Est-il possible de raconter impartialement l'histoire contemporaine, de juger froidement les événements auxquels nous avons assisté et dont les conséquences ne sont pas encore épuisées, de parler sans haine et sans crainte des hommes et des choses d'aujourd'hui ? Si nous ne l'avions pensé, nous n'aurions pas entrepris ce récit que nous avons l'intention de poursuivre jusqu'à nos jours, presque jusqu'au moment où nous écrivons. La période qu'embrasse ce premier volume, du 4 Septembre 1870 au 24 Mai 1873, de la proclamation de la République à la chute de son premier Président, nous met en présence de graves et de dramatiques événements, de grandes et d'intéressantes individualités. Sur les événements l'opinion est si bien faite qu'on peut les apprécier en toute indépendance d'esprit. Parmi les grandes figures que nous rencontrerons, celles de Thiers, de Trochu, de Gambetta dominent toutes les autres. Thiers est mort chargé d'ans et de gloire. Gambetta, notre réserve d'avenir, a succombé en pleine maturité, après avoir donné toute sa mesure héroïque dans les cinq mois de l'Année terrible. Trochu survit seul à ses deux illustres contemporains. Nous nous flattons que notre jugement, blâme ou éloge, sera aussi libre, aussi dégagé de passion et de parti pris envers le vivant qu'envers les morts. Le silence, chaque jour plus profond, qui s'est fait autour de ceux-ci et de celui-là, l'oubli où semblent tombés aujourd'hui des noms jadis si bruyamment discutés est favorable à la réflexion calme, à la méditation apaisée et, par suite, à la sérénité du jugement définitif. Quand les partis se taisent, quand les préventions ont disparu, quand les clameurs du dehors ont cessé de retentir, l'historien peut demander aux acteurs du drame le secret de leurs actes et la raison de leur conduite il peut scruter leurs intentions, les rechercher sous le voile de leurs paroles ou de leurs écrits et, cette enquête faite, donner ses motifs et rendre une sentence impartiale en toute sécurité de conscience. Sans doute il doit rentrer lui-même dans la fournaise, il doit revivre la vie d'autrefois, il doit se replacer dans le même milieu que ses personnages et se demander quelles vues, quels sentiments, quels intérêts les dirigèrent alors il doit se reporter à un quart de siècle en arrière et redevenir le témoin qu'il était il y a vingt-cinq ans.

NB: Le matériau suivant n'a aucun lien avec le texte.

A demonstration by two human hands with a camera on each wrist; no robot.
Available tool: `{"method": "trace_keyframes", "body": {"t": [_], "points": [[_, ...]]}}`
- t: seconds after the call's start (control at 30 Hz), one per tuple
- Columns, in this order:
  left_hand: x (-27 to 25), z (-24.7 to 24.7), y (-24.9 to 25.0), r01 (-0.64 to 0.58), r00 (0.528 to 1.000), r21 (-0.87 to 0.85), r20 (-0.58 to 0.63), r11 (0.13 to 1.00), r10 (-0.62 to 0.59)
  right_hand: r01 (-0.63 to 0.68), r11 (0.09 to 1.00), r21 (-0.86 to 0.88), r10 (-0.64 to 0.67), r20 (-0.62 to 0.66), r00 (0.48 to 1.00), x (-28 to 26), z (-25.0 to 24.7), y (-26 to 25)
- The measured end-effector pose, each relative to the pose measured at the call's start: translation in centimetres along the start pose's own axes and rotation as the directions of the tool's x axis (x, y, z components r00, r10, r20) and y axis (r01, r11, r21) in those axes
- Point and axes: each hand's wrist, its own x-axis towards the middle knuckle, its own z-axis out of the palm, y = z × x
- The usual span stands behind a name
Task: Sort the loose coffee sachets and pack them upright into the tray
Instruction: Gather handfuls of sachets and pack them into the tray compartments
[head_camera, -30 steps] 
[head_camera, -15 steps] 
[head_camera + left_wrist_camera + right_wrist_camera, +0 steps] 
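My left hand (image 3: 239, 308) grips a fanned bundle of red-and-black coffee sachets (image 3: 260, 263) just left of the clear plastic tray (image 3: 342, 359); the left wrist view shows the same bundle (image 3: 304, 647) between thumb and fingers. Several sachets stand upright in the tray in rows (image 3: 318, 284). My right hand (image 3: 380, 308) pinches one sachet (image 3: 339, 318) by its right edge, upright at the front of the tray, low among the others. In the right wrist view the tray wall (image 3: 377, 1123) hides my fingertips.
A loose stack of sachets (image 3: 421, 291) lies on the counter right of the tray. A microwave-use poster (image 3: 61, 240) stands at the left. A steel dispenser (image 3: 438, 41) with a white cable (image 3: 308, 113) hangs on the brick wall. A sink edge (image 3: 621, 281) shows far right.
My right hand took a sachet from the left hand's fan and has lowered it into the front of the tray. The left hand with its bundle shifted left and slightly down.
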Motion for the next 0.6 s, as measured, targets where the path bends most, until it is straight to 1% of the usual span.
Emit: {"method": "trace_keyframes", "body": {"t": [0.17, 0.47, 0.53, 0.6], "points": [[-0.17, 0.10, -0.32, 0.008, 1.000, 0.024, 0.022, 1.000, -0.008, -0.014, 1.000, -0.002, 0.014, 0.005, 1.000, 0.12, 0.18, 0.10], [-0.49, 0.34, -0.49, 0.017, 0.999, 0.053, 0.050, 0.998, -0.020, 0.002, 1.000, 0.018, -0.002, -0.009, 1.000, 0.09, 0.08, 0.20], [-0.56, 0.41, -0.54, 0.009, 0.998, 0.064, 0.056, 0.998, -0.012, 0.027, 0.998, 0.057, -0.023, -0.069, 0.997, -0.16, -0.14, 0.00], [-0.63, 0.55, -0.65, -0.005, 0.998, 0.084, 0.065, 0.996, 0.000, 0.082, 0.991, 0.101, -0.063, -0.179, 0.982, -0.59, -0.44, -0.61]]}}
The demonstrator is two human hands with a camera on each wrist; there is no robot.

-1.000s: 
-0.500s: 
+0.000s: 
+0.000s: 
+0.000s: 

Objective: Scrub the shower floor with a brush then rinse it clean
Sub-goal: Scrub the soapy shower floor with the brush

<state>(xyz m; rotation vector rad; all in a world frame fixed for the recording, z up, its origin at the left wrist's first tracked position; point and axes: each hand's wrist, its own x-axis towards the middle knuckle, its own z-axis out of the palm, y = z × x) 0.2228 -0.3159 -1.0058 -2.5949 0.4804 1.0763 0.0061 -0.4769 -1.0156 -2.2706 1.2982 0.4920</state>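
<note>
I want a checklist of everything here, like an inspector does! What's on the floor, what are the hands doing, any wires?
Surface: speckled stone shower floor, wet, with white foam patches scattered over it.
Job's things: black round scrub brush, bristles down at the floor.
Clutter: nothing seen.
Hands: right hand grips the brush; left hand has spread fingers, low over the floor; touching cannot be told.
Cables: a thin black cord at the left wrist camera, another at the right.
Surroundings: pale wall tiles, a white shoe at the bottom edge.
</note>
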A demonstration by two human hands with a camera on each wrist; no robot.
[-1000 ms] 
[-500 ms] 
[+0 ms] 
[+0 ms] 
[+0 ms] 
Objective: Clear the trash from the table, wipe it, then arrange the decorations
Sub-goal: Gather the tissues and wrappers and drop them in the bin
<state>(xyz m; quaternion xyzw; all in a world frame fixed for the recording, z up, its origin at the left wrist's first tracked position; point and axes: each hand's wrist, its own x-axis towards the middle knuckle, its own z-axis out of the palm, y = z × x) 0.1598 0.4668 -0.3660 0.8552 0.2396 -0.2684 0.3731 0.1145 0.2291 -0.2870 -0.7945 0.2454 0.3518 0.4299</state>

Ce retour vers le passé n'est pas toujours facile il est toujours fructueux, quand on le fait avec sincérité, quand on corrige ses impressions de jeunesse par ses impressions d'âge mûr, quand l'éloignement nous permet de remettre dans la vraie perspective des événements que le rapprochement avait démesurément grossis, des hommes que nous avons coudoyés et, du premier coup, avec une hâte téméraire, trop grandis ou trop rapetissés.

Ainsi entendue, l'histoire contemporaine n'est pas la rédaction impersonnelle d'un greffier qui reproduit un sec et froid procès-verbal, elle est la déposition d'un témoin qui a jeté sur tout ce qui s'est passé, lui présent, un regard attentif et curieux, qui a profondément ressenti les joies et les douleurs de son pays, qui a fait du patriotisme l'unique critérium du jugement qu'il a porté sur les hommes publics et qui, devant le tribunal de ses lecteurs, comme devant un autre tribunal, peut jurer qu'il a dit la vérité, toute 'la vérité et rien que la vérité.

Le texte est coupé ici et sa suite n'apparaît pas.